World Cup organisers in Qatar have responded to FIFA’s demand for more detail regarding their workers’ conditions.

Qatar has sought to allay widespread concerns about conditions for migrant workers on World Cup building projects by detailing how their rights must be protected by contractors.

The committee managing preparations for the 2022 World Cup said on Tuesday it would penalise contractors who violated the welfare of its construction workers, Reuters news agency reported.

“The committee reserves the right to penalize contractors who are non-compliant, or in extreme cases, terminate its contract with a company that is continually in breach of them,” the organizing committee said in a statement.

The Supreme Committee said it had worked closely with the International Labor Organisation on the 50-page document, which included more detailed measures on workers’ wages and accommodation compared to a guideline charter that was issued by the committee last year.

Within it are the requirements for employment contracts, payment, medical care and living conditions, including the meals and bedrooms that must be provided.

But International Trade Union Federation (ITUC) called the charter a “sham for workers,” and complained that 2022 World Cup leaders have not demanded changes in Qatar’s labour laws despite mounting criticism from rights groups.

Other measures said that employers must also allow workers to retain their passports and cover the cost of their costs to return home at the end of their contract.

Only companies directly building World Cup venues must abide by the charter, rather than those with government contracts for the wider infrastructure projects that are required to handle an influx of players, fans and media.

And organizers insisted that just 38 construction workers are currently employed by them, building the Al Wakrah Stadium south of the capital Doha.

Pressure on Qatar

Pressure on Qatar increased after a report in the UK newspaper The Guardian in September which found that dozens of Nepali workers had died during the summer.

Officials from Qatar and Nepal denied the report.

The labour force will rapidly rise as a dozen stadiums and training camps for the 32 competing teams are built from scratch or renovated.

The ITUC is troubled by the charter’s failure to address the sweltering summer working conditions when temperatures can hit 50 degrees (120F).

“It promises health and safety but provides no credible enforcement,” he told Associated Press news agency.

ITUC General Secretary Sharan Burrow said: “It promises employment standards but gives migrant workers no rights to collectively bargain or join a trade union. It promises equality but does not provide a guarantee of a minimum wage.”

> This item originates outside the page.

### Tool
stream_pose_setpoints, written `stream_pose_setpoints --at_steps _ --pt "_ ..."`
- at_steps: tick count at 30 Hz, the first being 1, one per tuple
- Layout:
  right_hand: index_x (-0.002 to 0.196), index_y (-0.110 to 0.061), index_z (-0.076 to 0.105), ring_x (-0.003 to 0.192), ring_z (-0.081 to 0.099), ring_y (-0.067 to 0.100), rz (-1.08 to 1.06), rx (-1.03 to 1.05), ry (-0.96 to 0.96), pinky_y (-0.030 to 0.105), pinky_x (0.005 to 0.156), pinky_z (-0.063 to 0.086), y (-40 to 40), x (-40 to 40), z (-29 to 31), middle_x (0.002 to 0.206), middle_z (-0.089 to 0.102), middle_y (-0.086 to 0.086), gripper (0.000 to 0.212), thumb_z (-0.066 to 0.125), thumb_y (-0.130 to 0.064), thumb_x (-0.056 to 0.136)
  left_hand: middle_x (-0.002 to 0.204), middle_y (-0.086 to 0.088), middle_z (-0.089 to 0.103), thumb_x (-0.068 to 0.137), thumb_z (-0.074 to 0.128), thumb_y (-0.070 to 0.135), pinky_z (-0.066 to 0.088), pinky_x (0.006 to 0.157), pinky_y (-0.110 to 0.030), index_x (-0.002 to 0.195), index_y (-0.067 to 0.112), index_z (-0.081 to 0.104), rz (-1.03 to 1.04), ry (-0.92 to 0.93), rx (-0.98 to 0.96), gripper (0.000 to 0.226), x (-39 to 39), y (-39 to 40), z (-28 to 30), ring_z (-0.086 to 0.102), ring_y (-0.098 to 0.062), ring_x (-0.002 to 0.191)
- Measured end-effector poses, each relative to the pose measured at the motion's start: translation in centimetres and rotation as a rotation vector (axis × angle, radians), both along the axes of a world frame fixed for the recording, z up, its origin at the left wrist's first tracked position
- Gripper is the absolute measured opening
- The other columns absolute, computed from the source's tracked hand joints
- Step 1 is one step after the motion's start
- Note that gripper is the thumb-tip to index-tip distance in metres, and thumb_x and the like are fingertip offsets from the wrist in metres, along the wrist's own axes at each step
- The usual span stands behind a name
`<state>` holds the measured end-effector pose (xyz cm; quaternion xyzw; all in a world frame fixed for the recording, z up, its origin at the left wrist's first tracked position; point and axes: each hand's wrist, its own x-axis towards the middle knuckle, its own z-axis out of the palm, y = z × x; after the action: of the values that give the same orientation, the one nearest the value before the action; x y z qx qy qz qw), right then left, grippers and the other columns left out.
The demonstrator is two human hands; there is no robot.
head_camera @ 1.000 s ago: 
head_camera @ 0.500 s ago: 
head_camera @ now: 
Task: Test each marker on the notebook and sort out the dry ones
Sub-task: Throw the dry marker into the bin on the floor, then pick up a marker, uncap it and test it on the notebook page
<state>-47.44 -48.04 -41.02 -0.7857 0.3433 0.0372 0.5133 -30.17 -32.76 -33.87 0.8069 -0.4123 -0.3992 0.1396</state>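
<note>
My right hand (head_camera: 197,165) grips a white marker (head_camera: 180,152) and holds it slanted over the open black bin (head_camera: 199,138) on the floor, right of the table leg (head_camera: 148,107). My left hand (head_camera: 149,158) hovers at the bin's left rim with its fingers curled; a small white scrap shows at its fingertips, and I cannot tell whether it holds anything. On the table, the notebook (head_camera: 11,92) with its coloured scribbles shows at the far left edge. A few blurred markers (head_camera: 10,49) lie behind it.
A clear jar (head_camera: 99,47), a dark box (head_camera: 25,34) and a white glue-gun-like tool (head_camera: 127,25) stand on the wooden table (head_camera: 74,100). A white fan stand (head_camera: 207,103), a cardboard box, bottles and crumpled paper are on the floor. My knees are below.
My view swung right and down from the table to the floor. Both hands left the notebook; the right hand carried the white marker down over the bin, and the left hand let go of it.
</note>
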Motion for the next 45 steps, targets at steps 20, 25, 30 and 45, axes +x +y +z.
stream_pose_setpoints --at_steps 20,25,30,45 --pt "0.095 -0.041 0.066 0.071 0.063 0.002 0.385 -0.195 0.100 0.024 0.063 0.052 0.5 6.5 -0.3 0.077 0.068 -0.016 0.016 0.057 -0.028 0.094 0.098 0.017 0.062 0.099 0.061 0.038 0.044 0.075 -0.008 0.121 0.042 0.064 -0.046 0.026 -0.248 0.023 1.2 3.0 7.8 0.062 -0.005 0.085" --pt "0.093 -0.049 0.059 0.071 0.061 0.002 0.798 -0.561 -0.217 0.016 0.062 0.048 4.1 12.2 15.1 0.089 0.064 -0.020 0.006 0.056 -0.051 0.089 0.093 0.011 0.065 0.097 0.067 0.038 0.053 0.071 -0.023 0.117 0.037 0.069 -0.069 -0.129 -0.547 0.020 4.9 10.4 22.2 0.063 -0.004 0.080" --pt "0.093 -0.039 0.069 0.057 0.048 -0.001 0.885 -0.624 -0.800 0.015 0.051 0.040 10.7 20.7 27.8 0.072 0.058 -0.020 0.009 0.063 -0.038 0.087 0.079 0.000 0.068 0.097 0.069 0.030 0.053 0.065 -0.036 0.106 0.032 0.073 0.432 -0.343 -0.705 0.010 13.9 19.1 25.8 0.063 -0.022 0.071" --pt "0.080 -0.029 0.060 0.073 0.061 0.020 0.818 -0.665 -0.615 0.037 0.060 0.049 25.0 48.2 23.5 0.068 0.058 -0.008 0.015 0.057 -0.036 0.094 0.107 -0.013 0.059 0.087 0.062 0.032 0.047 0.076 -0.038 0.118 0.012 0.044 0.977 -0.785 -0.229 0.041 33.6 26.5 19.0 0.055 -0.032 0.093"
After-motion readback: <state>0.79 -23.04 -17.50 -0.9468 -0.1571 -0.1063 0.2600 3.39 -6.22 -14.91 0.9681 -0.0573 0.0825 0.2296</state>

FIFA executive committee member Theo Zwanziger, who is working with the ITUC to resolve concerns about Qatar, will face questioning on their progress at the European Parliament in Brussels on Thursday.

Hassan Al Thawadi, secretary general of the World Cup organising committee, insisted that the tournament will be a catalyst for change in Qatar.

“(It) will leave a legacy of enhanced, sustainable and meaningful progress in regards to worker welfare across the country,” Al Thawadi said.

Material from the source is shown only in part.